Los cuadrados de mármol, blancos y negros volaron a los pisos, vistiendo la tierra. Las piedras con saltos certeros, fueron a cerrar los boquetes de las murallas. Hojas de nogal claveteadas se encajaron en sus marcos, mientras los tornillos de las charnelas volvían a hundirse en sus hoyos, con rápida rotación. En los canteros muertos, levantadas por el esfuerzo de las flores, las tejas juntaron sus fragmentos, alzando un sonoro torbellino de barro, para caer en lluvia sobre la armadura del techo. La casa creció, traída nuevamente a sus proporciones habituales, pudorosa y vestida. La Ceres fue menos gris. Hubo más peces en la fuente. Y el murmullo del agua llamó begonias olvidadas.
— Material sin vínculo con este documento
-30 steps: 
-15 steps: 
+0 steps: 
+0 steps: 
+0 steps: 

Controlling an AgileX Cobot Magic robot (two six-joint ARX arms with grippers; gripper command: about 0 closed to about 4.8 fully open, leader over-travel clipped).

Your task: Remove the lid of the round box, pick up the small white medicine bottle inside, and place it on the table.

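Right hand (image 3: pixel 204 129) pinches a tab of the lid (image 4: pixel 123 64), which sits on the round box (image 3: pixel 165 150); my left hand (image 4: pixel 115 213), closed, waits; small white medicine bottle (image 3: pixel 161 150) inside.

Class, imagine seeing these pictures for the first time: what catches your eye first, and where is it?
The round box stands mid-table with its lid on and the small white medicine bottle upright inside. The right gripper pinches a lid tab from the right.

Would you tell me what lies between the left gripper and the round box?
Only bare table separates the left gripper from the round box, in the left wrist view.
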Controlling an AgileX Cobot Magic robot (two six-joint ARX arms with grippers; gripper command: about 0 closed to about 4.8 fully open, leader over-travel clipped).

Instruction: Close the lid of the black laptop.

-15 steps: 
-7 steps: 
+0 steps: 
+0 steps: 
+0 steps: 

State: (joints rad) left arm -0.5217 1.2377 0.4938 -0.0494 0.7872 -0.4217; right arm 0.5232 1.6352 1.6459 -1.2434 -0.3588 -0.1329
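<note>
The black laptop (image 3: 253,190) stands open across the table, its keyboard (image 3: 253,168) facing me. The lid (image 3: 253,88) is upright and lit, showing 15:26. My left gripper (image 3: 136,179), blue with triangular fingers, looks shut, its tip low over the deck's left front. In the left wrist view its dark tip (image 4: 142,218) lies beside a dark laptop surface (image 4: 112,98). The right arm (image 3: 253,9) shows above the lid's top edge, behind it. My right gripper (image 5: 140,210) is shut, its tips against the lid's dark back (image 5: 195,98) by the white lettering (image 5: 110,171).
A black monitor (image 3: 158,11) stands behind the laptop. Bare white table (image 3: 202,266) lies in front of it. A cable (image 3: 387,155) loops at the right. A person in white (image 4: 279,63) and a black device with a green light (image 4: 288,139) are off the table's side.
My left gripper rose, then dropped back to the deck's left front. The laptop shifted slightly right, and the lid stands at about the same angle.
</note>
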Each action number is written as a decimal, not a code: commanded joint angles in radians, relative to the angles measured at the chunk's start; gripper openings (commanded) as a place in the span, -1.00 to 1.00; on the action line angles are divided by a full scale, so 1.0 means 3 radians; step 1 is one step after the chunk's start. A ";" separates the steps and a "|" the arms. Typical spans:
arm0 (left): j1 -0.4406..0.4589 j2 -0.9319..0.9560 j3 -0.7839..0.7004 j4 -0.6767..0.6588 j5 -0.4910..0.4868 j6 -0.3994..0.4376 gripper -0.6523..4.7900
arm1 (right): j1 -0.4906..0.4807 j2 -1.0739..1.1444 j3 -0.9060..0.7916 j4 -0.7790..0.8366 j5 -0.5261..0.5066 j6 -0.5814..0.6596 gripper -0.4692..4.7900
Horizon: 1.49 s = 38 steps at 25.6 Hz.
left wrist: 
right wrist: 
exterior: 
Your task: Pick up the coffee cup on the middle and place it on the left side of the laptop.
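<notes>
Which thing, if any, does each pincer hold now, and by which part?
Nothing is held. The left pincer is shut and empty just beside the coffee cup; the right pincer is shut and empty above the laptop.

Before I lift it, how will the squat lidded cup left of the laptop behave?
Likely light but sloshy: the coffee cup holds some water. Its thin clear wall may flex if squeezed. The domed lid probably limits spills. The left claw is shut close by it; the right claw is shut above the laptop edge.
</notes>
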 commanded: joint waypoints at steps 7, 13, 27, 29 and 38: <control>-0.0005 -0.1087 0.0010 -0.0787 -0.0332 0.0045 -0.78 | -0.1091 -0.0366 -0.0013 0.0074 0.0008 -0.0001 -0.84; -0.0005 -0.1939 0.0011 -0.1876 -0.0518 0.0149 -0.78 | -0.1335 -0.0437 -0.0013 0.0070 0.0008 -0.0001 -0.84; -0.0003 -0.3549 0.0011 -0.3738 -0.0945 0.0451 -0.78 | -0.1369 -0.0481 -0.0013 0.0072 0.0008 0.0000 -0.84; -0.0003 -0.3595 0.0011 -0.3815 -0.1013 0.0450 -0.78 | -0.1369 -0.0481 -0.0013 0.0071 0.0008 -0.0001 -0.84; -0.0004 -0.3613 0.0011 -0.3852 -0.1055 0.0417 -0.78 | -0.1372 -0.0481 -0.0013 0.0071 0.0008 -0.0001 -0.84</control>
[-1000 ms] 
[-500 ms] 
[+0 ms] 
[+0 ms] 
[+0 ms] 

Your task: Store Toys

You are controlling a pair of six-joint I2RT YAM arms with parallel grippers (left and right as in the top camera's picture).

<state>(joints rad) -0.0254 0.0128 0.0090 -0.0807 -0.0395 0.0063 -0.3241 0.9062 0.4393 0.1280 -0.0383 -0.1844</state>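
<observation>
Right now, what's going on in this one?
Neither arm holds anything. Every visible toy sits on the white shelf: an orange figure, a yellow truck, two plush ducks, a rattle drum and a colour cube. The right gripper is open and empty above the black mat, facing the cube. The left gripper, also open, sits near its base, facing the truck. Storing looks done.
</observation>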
A cada palabra que avanza la narración, Carpentier nos retrocede un paso, leemos entonces con una claridad propia de las artes visuales un regreso a la vida, un dolor que se esfuma, la luz que se evapora al alejarse el fuego, Carpentier nos introduce a Don Marcial, personaje sobre el que va a versar el resto del texto: 

Los pomos de medicina, las borlas de damasco, el escapulario de la cabecera, los daguerrotipos, las palmas de la reja, salieron de sus nieblas. Cuando el médico movió la cabeza con desconsuelo profesional, el enfermo se sintió mejor. Durmió algunas horas y despertó bajo la mirada negra y cejuda del Padre Anastasio. De franca, detallada, poblada de pecados, la confesión se hizo reticente, penosa, llena de escondrijos. ¿Y qué derecho tenía, en el fondo, aquel carmelita, a entrometerse en su vida? Don Marcial se encontró, de pronto, tirado en medio del aposento. Aligerado de un peso en las sienes, se levantó con sorprendente celeridad.

De esta forma llegaremos a ver la vida de Don Marcial, sentimos, a lo largo que el texto avanza como se acelera también el regreso, sabremos que la casa fue su último lugar antes de morir, sabremos que la perdió en un embargo, veremos su vida llena de lujos y una adolescencia impetuosa motivada siempre por una naturaleza exigente propia de la clase acomodada, lo veremos hacerse niño y pronto ser un bebé, seremos testigos a los más profundo de un ser:

Hambre, sed, calor, dolor, frío. Apenas Marcial redujo su percepción a la de

estas realidades esenciales, renunció a la luz que ya le era accesoiria.

Ignoraba su nombre. Retirado el bautismo, con su sal desagradable, no quiso

ya el olfato, ni el oído, ni siquiera la vista. Sus manos rozaban formas

placenteras. Era un ser totalmente sensible y táctil. El universo le entraba por

todos los poros. Entonces cerró los ojos que sólo divisaban gigantes nebulosos

y penetró en un cuerpo caliente, húmedo, lleno de tinieblas, que moría. El

cuerpo, al sentirlo arrebozado con su propia sustancia, resbaló hacia la vida.